* Aim of the task *
A complete answer lists every line of the entries below where the string "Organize" appears.

Stored dataset items:

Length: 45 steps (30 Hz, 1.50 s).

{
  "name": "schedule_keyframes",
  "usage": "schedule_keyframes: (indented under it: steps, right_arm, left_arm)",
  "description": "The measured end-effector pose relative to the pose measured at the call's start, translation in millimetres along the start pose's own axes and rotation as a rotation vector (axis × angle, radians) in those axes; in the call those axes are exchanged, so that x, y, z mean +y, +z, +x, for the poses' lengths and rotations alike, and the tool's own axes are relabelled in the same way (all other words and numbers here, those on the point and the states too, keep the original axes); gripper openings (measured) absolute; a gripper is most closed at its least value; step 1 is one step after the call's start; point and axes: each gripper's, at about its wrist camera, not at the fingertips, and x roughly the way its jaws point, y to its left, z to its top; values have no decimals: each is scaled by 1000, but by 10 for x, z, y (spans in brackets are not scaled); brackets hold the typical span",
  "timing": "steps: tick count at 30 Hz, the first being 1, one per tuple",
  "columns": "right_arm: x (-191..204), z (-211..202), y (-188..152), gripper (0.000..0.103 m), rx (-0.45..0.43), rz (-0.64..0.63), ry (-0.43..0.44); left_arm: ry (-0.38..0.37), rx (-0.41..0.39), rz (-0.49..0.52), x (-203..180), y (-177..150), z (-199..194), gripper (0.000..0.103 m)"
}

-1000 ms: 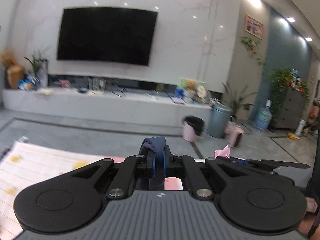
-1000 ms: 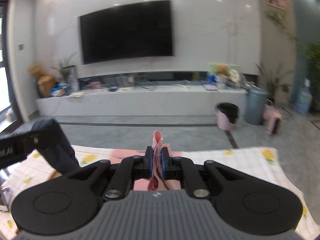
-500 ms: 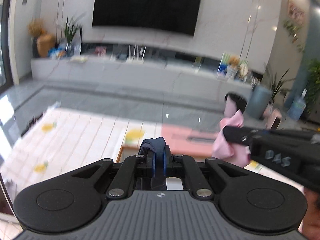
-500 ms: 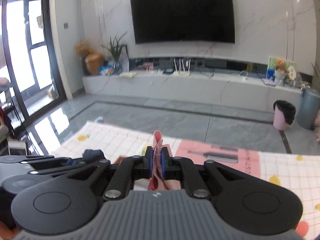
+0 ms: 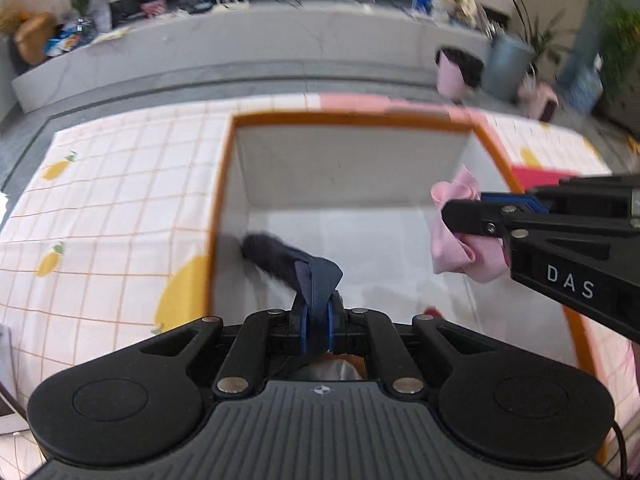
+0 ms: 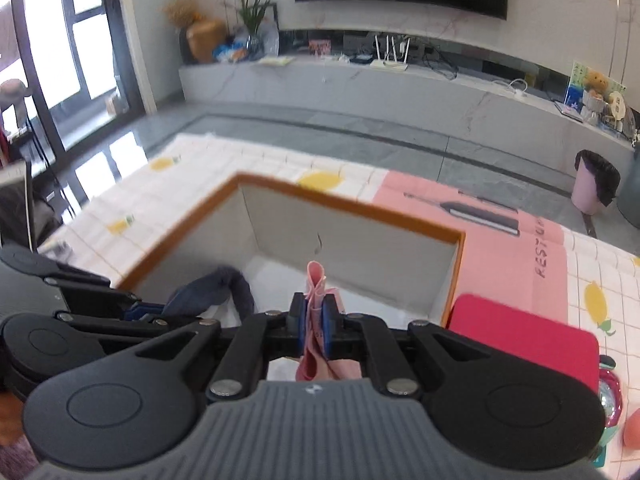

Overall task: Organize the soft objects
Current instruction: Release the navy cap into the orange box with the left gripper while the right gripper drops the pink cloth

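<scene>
Progress is judged at about the halfway mark: both soft things are lifted and carried, neither is yet let go. A dark navy, fuzzy-ended cloth piece (image 5: 298, 268) is pinched between the pressed-together jaws of the left gripper (image 5: 316, 320), hanging over the left part of the white-lined, orange-rimmed open box (image 5: 352, 120). A crumpled pink cloth (image 5: 460, 232) is clamped by the right gripper (image 6: 315, 322), held above the box's right side. Nothing soft is seen resting on the pale box floor. The box is set on the lemon-print checked tablecloth (image 5: 112, 184); a red flat pad (image 6: 524, 332) lies just beside its right wall. Lowering and release of both cloths remain to be done, it is reckoned.
</scene>
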Motion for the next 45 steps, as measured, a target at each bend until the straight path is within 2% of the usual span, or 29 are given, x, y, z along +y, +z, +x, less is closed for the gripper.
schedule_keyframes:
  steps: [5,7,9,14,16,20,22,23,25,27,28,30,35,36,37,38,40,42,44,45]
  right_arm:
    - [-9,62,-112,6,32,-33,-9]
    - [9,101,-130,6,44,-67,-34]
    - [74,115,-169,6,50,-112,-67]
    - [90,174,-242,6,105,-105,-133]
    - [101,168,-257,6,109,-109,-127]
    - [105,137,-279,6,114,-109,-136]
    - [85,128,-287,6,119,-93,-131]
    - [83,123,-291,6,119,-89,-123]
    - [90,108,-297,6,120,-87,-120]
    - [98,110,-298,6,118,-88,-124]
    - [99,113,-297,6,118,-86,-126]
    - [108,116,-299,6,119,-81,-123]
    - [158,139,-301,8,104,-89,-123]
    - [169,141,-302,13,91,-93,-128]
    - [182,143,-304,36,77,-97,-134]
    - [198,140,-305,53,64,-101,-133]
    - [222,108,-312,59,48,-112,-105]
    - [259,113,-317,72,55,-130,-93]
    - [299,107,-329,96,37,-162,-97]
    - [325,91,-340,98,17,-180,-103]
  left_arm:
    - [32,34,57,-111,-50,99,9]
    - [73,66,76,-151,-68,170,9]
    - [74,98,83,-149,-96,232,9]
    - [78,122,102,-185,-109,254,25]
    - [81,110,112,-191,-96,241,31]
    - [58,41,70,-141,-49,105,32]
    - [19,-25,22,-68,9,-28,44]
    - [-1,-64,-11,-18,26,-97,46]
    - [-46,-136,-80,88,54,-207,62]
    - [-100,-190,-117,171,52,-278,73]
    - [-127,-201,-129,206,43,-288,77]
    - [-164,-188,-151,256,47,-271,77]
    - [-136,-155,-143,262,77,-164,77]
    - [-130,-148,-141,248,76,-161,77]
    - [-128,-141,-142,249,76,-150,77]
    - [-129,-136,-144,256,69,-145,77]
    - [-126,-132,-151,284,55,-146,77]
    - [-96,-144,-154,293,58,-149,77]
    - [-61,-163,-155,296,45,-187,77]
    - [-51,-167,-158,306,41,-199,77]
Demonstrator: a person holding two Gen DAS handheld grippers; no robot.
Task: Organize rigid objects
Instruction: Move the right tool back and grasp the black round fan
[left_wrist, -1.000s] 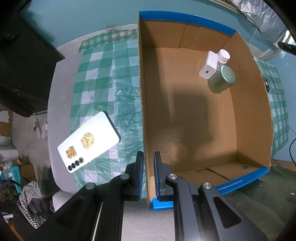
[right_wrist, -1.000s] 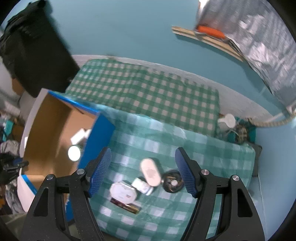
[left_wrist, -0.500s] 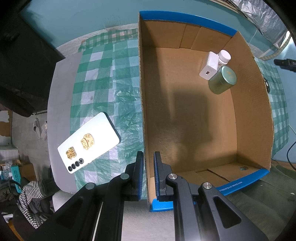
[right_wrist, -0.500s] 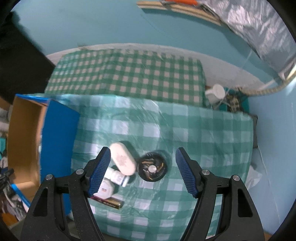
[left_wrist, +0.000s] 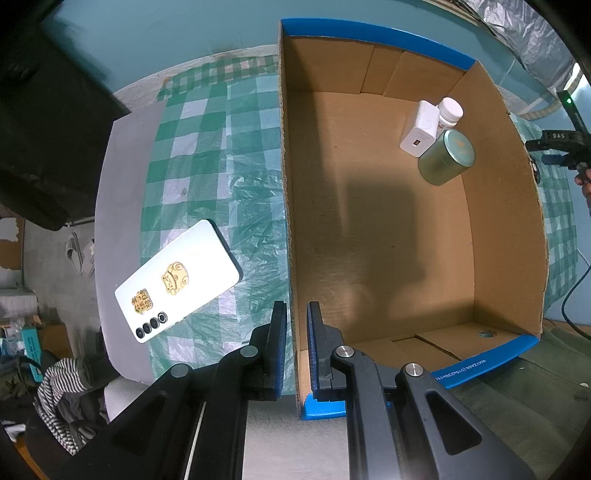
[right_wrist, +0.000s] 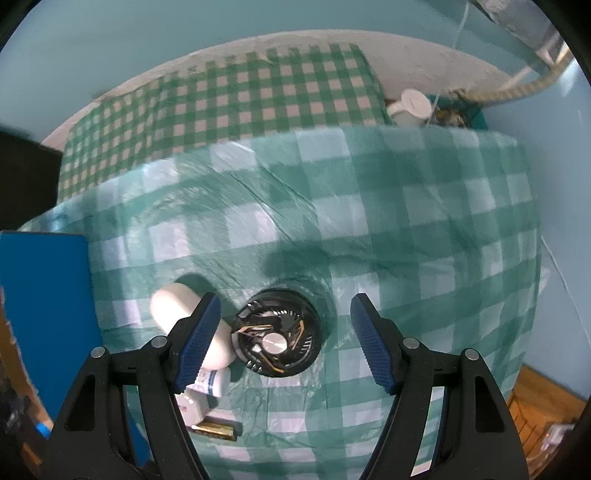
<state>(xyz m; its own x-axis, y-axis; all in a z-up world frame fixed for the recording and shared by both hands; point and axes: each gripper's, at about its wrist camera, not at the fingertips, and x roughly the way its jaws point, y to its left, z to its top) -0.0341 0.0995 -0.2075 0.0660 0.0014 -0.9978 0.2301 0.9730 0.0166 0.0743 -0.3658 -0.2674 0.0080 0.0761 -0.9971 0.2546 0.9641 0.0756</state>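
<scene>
My left gripper (left_wrist: 296, 332) is shut on the near left wall of the cardboard box (left_wrist: 291, 229), one finger outside and one inside. In the box's far right corner lie a white charger (left_wrist: 421, 127), a white bottle (left_wrist: 451, 110) and a green tin (left_wrist: 448, 157). My right gripper (right_wrist: 286, 328) is open above the checked cloth, its jaws straddling a black round fan (right_wrist: 277, 338). A white oval case (right_wrist: 181, 306) lies partly behind the left finger, touching the fan. Below it are a small white bottle (right_wrist: 205, 382) and a gold-edged dark item (right_wrist: 218, 430).
A white phone (left_wrist: 177, 280) with gold stickers lies face down on the cloth left of the box. The box's blue outer wall (right_wrist: 44, 295) is at the left of the right wrist view. A white cap and rope (right_wrist: 415, 101) sit beyond the table's far edge.
My right gripper has swung right, away from the box, and come down close over the fan, which now sits between its jaws. The left gripper has kept its hold on the box wall.
</scene>
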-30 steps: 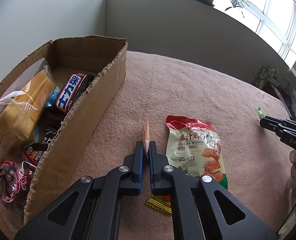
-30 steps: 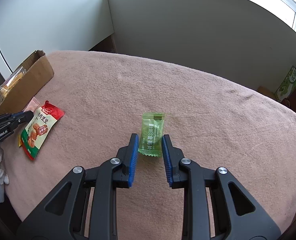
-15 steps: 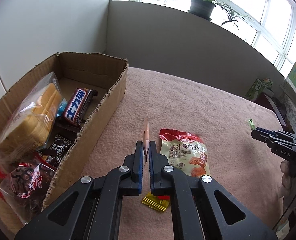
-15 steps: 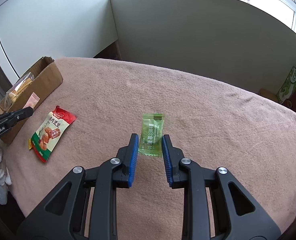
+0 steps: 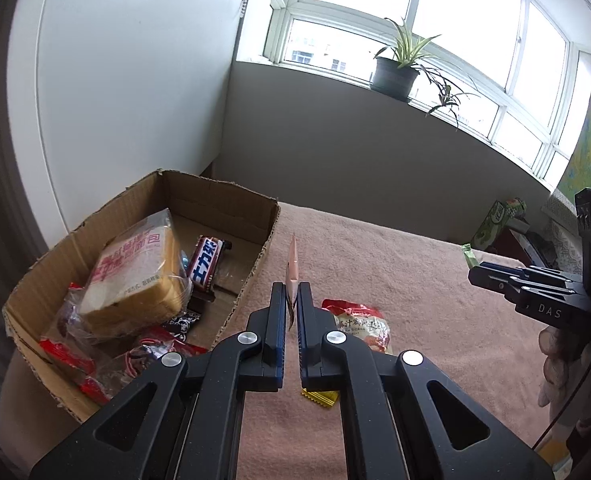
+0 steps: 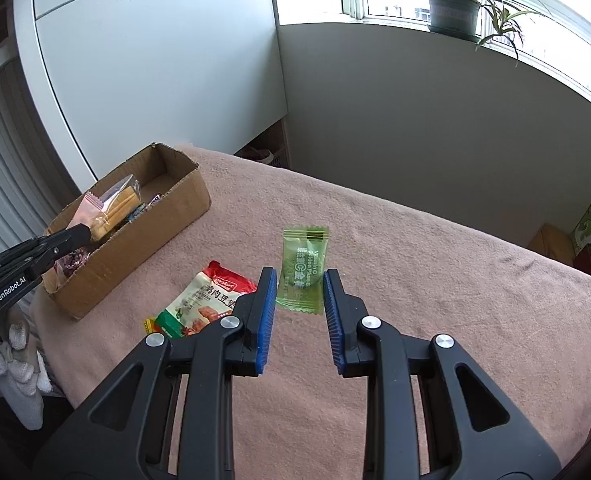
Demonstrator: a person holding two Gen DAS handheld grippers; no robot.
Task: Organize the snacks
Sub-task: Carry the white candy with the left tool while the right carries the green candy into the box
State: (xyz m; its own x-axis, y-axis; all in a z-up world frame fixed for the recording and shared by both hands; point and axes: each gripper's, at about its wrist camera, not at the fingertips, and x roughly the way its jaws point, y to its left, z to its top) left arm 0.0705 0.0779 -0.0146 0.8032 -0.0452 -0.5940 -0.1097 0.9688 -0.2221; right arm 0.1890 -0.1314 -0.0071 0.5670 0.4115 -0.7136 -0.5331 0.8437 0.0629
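Snacks await sorting: left tongs (image 5: 291,308) clamp a thin pink sachet (image 5: 292,264) edge-up beside the open cardboard box (image 5: 211,200) at far left; right tongs (image 6: 297,300) grip a green candy wrapper (image 6: 302,270) above the bench (image 6: 415,260).

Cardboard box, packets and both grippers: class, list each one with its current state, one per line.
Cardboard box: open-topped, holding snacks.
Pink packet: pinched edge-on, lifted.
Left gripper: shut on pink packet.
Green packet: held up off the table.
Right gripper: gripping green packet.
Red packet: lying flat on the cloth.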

* Task result *
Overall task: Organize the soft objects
Task: Organize rigid objects
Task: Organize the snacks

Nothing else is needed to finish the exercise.